### Your instructions
Filter the listing below, copying every line in which the word "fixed" appears.

### Entries shown

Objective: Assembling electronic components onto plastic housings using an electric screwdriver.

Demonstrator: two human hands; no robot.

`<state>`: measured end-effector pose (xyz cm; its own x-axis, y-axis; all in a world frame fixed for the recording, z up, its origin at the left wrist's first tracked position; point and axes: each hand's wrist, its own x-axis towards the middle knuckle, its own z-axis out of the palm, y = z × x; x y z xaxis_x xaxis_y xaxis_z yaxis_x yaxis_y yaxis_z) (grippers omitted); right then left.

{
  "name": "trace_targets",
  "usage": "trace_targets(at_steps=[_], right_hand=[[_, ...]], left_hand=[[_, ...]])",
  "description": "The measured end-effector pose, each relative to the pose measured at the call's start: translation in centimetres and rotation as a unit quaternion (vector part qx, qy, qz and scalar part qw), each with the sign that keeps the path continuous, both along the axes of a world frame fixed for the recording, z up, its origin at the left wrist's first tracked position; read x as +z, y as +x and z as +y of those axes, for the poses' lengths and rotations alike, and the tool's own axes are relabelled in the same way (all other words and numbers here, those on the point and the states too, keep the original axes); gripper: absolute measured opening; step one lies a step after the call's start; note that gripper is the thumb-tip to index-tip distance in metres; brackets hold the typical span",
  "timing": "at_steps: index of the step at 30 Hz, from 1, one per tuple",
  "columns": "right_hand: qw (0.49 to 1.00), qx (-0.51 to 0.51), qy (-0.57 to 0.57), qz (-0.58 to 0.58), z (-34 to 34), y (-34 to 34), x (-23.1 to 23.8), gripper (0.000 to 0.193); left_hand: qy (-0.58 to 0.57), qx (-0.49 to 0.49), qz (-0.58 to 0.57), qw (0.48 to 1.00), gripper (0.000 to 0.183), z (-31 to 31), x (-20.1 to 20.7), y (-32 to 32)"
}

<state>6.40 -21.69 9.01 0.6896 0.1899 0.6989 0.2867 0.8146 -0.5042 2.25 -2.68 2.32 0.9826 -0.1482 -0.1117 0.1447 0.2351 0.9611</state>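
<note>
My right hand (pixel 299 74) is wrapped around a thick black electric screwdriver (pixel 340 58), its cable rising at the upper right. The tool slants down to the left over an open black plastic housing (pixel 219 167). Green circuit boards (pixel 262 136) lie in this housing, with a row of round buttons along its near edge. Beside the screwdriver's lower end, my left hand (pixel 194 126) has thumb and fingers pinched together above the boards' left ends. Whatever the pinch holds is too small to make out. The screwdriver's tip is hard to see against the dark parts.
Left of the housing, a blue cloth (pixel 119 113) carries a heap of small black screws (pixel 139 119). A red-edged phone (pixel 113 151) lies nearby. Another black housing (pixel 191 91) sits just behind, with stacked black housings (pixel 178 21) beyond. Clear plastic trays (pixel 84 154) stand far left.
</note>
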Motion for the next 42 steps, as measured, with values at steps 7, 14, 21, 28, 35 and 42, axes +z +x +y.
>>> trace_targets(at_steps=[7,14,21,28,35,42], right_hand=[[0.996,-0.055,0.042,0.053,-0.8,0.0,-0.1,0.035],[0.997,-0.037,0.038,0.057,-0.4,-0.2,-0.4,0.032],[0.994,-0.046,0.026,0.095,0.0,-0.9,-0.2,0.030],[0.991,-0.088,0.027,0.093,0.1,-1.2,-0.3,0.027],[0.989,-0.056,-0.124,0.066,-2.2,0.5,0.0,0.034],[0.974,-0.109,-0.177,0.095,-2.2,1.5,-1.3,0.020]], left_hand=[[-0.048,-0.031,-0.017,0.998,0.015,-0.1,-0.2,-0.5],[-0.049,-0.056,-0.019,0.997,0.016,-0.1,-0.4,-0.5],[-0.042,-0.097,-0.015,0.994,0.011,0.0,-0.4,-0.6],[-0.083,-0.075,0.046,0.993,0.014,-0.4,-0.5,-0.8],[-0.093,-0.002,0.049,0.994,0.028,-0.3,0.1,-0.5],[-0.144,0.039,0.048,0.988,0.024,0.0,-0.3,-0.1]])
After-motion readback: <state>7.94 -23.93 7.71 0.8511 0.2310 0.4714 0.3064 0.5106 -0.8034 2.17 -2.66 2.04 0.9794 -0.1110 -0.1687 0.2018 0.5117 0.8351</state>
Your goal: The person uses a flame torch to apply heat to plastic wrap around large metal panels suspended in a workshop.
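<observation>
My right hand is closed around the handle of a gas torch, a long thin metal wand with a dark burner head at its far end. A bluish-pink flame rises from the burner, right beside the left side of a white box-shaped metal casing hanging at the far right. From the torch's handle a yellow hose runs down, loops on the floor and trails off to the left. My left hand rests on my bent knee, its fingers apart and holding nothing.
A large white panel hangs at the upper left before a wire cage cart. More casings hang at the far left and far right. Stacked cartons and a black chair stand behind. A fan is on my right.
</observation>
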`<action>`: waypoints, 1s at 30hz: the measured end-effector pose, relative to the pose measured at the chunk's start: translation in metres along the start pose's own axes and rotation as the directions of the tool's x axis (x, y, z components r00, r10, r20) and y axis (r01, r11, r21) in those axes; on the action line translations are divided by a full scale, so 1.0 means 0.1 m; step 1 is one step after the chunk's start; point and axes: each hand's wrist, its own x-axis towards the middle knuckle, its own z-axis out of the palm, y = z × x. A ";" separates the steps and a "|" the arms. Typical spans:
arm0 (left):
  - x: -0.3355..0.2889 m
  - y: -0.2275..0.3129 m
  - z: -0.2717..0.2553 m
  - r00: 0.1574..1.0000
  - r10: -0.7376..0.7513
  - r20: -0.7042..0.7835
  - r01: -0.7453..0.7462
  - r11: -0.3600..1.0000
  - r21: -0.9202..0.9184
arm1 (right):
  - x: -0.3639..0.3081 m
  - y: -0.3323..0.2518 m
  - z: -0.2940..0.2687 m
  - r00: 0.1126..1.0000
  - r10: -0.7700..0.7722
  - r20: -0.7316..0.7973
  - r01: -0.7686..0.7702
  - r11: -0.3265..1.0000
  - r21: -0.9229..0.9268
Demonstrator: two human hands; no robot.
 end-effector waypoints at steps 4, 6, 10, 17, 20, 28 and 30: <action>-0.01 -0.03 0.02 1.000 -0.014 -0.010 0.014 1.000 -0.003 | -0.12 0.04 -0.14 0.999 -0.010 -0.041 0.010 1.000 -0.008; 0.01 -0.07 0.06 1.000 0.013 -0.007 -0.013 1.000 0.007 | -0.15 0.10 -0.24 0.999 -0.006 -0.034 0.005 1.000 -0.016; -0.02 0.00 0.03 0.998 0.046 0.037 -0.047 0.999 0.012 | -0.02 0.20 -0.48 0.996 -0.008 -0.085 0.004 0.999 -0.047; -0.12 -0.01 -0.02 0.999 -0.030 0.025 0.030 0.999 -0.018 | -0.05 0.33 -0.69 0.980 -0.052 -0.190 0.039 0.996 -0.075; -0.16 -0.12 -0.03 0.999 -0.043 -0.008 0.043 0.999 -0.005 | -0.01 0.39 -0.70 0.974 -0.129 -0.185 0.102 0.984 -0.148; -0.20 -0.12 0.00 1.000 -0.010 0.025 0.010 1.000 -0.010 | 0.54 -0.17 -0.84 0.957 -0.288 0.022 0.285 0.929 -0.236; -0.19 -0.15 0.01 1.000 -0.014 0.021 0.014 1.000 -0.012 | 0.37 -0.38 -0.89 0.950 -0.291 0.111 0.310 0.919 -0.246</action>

### Problem solution
`<state>`: measured end-effector pose (xyz cm; its own x-axis, y-axis; all in a world frame fixed for the recording, z up, its origin at the left wrist's first tracked position; point and axes: each hand's wrist, its own x-axis towards the middle knuckle, its own z-axis out of the palm, y = z × x; x y z xaxis_x xaxis_y xaxis_z yaxis_x yaxis_y yaxis_z) (grippers omitted); right then left.
  "description": "The measured end-effector pose, each relative to the pose measured at the call's start: translation in centimetres and rotation as a unit quaternion (vector part qx, qy, qz and scalar part qw), each with the sign that keeps the path continuous, both along the axes of a world frame fixed for the recording, z up, its origin at the left wrist's first tracked position; read x as +z, y as +x and z as +y of those axes, for the poses' lengths and rotations alike, and the tool's own axes are relabelled in the same way (all other words and numbers here, those on the point and the states too, keep the original axes); gripper: absolute measured opening; step one lies a step after the call's start; note that gripper is the thumb-tip to index-tip distance in metres; brackets hold the typical span",

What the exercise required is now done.